YOUR TASK:
Below are entries. Copy exactly the lines running from the line that holds "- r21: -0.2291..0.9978" to the line that holds "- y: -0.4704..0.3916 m", with both ends included.

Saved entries
###
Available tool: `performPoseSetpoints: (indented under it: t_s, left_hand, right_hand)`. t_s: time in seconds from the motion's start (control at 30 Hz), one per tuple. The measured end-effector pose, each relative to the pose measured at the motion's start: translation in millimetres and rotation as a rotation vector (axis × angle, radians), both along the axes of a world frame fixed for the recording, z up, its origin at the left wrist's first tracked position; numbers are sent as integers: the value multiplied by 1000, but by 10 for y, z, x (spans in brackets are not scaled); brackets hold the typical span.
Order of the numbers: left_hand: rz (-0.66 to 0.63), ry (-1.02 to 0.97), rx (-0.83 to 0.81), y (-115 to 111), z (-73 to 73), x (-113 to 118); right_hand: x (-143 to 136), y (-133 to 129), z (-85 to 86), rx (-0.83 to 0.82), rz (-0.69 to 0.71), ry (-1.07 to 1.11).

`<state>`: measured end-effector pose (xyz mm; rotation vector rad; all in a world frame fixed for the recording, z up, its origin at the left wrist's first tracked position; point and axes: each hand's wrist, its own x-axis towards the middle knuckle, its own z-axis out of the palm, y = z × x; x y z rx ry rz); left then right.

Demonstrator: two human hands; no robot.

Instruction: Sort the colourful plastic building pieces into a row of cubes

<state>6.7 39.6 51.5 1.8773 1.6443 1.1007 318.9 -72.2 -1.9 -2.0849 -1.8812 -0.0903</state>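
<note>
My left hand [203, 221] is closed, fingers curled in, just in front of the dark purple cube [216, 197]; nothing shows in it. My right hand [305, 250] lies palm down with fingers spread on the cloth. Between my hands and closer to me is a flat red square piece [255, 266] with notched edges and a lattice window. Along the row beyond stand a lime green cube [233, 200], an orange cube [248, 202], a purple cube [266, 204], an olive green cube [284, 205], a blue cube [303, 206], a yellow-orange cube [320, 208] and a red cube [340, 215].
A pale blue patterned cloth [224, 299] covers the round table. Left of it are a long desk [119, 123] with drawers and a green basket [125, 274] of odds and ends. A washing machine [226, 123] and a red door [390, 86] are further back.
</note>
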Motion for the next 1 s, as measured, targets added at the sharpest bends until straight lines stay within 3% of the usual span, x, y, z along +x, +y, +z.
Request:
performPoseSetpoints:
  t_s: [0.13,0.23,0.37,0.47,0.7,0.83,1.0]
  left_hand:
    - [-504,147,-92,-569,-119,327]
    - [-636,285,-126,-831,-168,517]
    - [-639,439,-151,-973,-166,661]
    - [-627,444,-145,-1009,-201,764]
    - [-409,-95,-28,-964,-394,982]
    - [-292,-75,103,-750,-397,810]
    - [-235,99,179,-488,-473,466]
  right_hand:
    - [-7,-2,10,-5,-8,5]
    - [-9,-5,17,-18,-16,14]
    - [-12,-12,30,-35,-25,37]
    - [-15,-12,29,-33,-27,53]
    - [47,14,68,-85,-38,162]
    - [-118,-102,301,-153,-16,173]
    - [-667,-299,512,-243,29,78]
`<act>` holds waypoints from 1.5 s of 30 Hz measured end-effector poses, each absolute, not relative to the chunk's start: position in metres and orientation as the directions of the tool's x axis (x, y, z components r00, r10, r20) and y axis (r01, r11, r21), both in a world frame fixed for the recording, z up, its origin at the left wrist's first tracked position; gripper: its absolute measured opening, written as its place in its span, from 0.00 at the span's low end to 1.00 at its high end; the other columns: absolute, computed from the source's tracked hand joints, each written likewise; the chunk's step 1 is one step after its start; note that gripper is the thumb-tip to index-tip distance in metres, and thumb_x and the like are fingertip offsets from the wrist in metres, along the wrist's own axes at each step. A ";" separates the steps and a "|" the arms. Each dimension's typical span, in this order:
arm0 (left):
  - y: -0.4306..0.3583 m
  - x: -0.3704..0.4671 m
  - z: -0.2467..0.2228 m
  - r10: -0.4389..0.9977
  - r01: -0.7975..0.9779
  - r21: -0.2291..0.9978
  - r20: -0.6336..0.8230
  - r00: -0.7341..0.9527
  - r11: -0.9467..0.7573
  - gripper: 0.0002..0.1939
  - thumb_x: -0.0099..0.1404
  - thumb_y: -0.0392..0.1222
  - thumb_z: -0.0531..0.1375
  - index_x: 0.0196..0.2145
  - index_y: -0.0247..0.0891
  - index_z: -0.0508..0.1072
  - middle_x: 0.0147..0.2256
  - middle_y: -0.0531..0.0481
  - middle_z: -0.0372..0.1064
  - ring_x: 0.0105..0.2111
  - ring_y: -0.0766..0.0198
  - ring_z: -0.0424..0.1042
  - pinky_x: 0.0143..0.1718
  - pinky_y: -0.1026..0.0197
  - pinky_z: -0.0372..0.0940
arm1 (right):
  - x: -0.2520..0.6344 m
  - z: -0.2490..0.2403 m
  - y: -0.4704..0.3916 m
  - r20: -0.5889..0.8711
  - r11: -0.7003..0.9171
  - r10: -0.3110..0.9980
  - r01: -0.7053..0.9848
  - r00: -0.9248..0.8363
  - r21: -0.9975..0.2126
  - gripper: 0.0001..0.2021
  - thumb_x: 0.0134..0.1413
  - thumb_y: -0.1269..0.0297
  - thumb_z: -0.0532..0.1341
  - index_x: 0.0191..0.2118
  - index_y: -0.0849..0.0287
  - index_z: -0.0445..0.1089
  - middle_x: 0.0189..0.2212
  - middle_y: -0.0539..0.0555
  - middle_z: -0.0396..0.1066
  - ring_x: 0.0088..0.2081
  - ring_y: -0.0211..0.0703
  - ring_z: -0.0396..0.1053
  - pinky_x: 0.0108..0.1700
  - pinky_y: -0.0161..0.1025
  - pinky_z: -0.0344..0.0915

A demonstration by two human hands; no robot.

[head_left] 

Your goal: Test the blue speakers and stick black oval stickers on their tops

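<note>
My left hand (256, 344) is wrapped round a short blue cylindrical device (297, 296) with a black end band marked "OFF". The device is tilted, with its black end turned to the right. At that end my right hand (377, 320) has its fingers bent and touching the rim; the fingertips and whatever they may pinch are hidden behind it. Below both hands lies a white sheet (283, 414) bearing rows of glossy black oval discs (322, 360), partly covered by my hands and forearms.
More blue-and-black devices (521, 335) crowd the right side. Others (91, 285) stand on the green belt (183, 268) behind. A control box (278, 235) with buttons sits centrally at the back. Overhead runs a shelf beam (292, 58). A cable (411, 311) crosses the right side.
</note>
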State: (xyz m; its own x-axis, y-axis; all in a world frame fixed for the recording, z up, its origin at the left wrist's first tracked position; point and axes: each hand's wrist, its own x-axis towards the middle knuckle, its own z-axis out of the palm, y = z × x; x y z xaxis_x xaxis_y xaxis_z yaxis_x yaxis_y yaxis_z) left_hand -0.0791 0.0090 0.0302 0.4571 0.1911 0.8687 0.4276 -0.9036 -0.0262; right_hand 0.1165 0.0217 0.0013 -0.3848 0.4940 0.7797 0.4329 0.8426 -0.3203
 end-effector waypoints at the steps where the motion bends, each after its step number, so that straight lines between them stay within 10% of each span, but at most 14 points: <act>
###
WRITTEN RESPONSE:
  - r21: -0.2291..0.9978
  - r20: -0.6336..0.8230
  - r00: -0.7341..0.9527
  - r11: -0.9467..0.7573
  - gripper: 0.0002..0.1939
  - thumb_x: -0.0099..0.1404
  - thumb_y: -0.0392..0.1222
  - thumb_z: -0.0531..0.1375
  - index_x: 0.0196..0.2145
  - index_y: -0.0247..0.0891
  - index_z: -0.0508..0.1072
  - middle_x: 0.0147..0.2256
  - middle_y: -0.0531..0.0481
  - middle_z: -0.0372..0.1064
  - ring_x: 0.0105..0.2111
  - ring_y: -0.0766..0.0198
  - ring_z: -0.0424..0.1042
  - pinky_x: 0.0143..0.1718
  - pinky_y: -0.1026..0.0197
  - pinky_z: -0.0372..0.0940
arm1 (right):
  - x: -0.2520..0.6344 m
  - z: -0.2490..0.2403 m
  - y: -0.4704..0.3916 m

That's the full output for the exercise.